The following bullets give a brief explanation of the mathematical procedure for determining the principal components. See the tutorial by Jonathon Shlens at New York University’s Center for Neural Science for a nicer, more detailed explanation.
- Start with m data sets of n points each. For example, m tree ring chronologies each covering n years.
- Calculate the mean and standard deviation for each of the m data sets.
- Subtract each mean from its corresponding data set. This is called centering the data.
- Normalize each data set by dividing it by its standard deviation.
- Create an m x n data matrix where each of the m rows has n data points, say, one point per year.
- Calculate the covariance for each possible pair of data sets by multiplying the data matrix by its own transpose, yielding a square, m x m, symmetric covariance matrix.
- Find the eigenvalues and eigenvectors for the covariance matrix
- Multiply the eigenvector corresponding to the largest eigenvalue by the original m x n data matrix to get the 1st principal component. Similarly for the eigenvector corresponding to the second largest eigenvalue to get the 2nd principal component. etc.
- The magnitude of the eigenvalue tells the amount of variance that is explained by its corresponding principal component.

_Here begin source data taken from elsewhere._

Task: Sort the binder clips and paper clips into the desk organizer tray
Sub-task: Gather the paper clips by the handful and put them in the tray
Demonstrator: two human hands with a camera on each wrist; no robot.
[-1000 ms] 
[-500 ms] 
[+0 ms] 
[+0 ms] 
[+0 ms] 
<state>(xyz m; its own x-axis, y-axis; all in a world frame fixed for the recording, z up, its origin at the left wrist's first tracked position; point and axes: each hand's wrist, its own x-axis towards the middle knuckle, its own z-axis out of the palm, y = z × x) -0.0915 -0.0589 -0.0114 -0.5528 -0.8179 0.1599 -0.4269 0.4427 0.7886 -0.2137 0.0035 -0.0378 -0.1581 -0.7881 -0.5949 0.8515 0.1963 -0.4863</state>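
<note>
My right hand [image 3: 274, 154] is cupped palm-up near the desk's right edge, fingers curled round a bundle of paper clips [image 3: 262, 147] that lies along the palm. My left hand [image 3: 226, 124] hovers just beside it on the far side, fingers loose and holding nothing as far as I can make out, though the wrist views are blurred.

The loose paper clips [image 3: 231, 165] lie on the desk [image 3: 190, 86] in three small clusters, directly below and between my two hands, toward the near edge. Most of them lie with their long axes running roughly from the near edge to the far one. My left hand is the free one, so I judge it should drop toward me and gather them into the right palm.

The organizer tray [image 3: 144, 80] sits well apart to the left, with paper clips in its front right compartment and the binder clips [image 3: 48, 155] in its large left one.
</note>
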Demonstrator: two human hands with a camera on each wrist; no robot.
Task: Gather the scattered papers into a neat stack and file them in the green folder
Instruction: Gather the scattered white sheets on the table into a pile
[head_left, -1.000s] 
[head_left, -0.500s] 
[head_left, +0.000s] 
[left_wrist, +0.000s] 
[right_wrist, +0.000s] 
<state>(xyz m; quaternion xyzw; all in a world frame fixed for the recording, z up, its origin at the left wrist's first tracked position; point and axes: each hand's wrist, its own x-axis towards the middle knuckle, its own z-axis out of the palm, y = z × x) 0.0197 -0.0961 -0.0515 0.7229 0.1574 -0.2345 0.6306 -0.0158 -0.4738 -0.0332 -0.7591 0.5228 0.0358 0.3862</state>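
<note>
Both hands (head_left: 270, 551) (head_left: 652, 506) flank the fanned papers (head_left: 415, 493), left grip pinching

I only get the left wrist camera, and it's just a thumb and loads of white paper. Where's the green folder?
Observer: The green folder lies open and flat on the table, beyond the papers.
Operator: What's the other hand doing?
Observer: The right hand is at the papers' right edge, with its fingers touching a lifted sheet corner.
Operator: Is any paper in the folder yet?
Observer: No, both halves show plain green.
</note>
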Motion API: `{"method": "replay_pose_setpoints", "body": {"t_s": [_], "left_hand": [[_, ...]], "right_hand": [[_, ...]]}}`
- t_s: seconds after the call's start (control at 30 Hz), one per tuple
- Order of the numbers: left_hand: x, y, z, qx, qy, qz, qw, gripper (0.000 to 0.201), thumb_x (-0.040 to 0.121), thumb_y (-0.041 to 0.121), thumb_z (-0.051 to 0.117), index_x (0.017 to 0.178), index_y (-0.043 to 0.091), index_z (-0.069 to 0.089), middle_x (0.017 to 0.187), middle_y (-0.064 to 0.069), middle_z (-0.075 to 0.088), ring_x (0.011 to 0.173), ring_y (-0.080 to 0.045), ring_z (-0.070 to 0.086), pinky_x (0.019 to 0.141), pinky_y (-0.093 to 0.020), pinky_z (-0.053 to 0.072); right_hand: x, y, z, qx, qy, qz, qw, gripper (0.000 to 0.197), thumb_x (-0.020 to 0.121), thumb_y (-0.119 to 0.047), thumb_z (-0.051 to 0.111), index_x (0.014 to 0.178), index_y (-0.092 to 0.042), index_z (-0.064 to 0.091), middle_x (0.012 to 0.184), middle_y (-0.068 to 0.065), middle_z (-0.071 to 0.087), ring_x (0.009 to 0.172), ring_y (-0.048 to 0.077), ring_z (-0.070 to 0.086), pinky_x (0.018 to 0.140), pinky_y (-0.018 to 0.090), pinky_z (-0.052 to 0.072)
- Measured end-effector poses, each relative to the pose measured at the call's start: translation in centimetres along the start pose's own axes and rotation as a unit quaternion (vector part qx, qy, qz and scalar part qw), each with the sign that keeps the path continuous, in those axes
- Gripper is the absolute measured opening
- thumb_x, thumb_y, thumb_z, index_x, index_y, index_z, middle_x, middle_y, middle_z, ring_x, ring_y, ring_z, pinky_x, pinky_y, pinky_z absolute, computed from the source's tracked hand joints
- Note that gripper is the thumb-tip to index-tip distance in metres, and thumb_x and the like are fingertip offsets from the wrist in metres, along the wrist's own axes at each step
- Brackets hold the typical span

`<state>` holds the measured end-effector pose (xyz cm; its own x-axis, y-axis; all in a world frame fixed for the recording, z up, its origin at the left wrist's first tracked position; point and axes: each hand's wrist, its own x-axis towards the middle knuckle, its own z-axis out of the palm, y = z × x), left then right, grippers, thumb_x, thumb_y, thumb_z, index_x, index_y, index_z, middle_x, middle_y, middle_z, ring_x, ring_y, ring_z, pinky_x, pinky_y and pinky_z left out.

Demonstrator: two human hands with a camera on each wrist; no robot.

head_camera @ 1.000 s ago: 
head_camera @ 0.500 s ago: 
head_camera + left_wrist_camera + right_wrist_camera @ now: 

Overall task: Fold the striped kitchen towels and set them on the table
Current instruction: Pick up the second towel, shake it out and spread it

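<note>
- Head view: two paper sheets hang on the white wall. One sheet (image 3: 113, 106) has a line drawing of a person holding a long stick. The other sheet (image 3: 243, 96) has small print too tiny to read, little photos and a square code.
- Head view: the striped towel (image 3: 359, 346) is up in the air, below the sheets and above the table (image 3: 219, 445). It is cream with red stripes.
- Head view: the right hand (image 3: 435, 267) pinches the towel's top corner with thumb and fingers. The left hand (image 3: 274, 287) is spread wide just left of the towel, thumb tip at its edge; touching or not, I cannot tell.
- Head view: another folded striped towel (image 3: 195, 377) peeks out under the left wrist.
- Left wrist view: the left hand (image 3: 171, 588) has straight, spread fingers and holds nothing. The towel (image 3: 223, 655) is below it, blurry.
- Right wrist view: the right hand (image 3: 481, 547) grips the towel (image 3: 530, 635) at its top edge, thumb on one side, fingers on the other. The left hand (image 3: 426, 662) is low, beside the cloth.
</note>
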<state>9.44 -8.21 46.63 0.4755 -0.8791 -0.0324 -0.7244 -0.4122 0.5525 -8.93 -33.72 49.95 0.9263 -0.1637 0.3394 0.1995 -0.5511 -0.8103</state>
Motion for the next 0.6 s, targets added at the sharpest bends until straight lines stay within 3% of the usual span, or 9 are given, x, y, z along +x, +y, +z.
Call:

The data centering, or mean subtraction, (step 3 in the above list) is where one on the hockey stick controversies arises. McIntyre and McKitrik showed that Mann did not subtract the mean of all of the points from about 1000 year data sets, but rather, he subtracted the mean of only the last 80 or 90 points (years). They claim that this flawed process would yield a 1st principal component that looks like a hockey stick, even when the proxy data was made up of simple red noise.
Here is an explanation of Mann’s error in mathematical and graphical formats:
Let every proxy be given a number. Then the 1st proxy is P1, the second proxy is P2, and the jth proxy is Pj.
Each proxy is made up of a series of points representing measurement in chronological order. For a particular proxy, Pj, the ith point is denoted by Pji.
Here are two synthesized examples of proxy data. We can call them Pj and Pk.
We center and normalize each data set by subtracting its average from itself, and then dividing by its standard deviation. We can call the new re-centered and normalized data Rj and Rk. Rj and Rk have the same shape as Pj and Pk, but they are both centered around zero and vary between about plus and minus 2.5, as shown below…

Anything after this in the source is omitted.